I think it's sad to see a hellbanned person contribute productively, since obviously they have no idea they've been banned.


Such users, if they care to understand the community they want to be a part of, will eventually absorb enough knowledge to understand what a hell ban is, why they exist, what prompts a hell ban, and someone like yourself will alert them to it. Then they can request an unban or just make a new account.

It was a lack of recognition of those norms that prompts the ban, it's only right that they have to work harder to arrive at that recognition before they can regain visibility. We don't want it to be too easy to become aware that you're hellbanned, that would defeat the whole point.


Well, check for sure but it comes down to opinion at that point.

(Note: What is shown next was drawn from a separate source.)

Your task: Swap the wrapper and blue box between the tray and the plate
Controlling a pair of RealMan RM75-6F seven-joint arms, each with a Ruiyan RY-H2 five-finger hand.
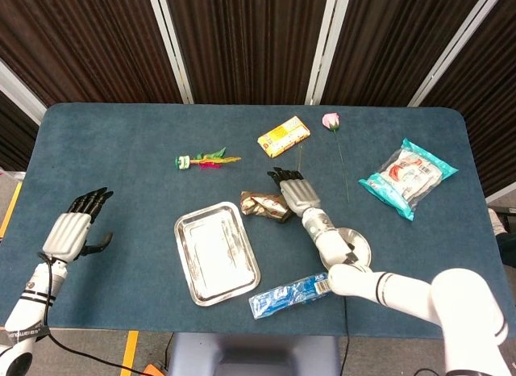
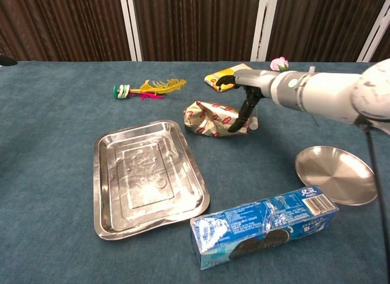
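Right hand (image 2: 244, 92), fingers spread and empty, palm down, hovers over the right end of the crumpled wrapper (image 2: 214, 120); its thumb points down beside the wrapper. Left hand (image 1: 71, 229) hangs open and empty above the tabletop's (image 1: 121, 150) left edge. The wrapper lies on the tabletop between the tray (image 2: 109, 174) and plate (image 2: 341, 180); the blue box (image 2: 265, 226) lies near the front edge.

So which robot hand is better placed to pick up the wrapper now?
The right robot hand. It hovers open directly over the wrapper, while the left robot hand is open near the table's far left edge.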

Hellbanning is a pretty extreme choice for someone who made a fairly small mistake like that.


I would agree that it comes down to opinion, but I disagree that it is extreme. If the very first post you make exhibits a disregard for community norms, then chances are you're not interested in building harmony. More to the point, it is indicative of someone who has made a new account specifically to be insulting, perhaps trying to evade a hellban on a different account.


There are numerous examples of users engaging in far less civil behavior than a minor and easily ignored insult, from accounts old enough to know better, only to receive, at best, multiple warnings before being banned (if they even get banned at all.) The rationale behind hellbanning is extreme because it is arbitrary. Transgressions like @shitsandwich's are what downvoting is meant for, not banning altogether.


That's not even by far a "clear reason" for a hell ban.


Don't let the naming get in the way, it's a more humane approach to enforcing community norms than the obvious alternative, an outright ban. The subterfuge might be a little disconcerting, but it's not like hellbanned user's posts disappear into the ether, they're visible to those with showdead on.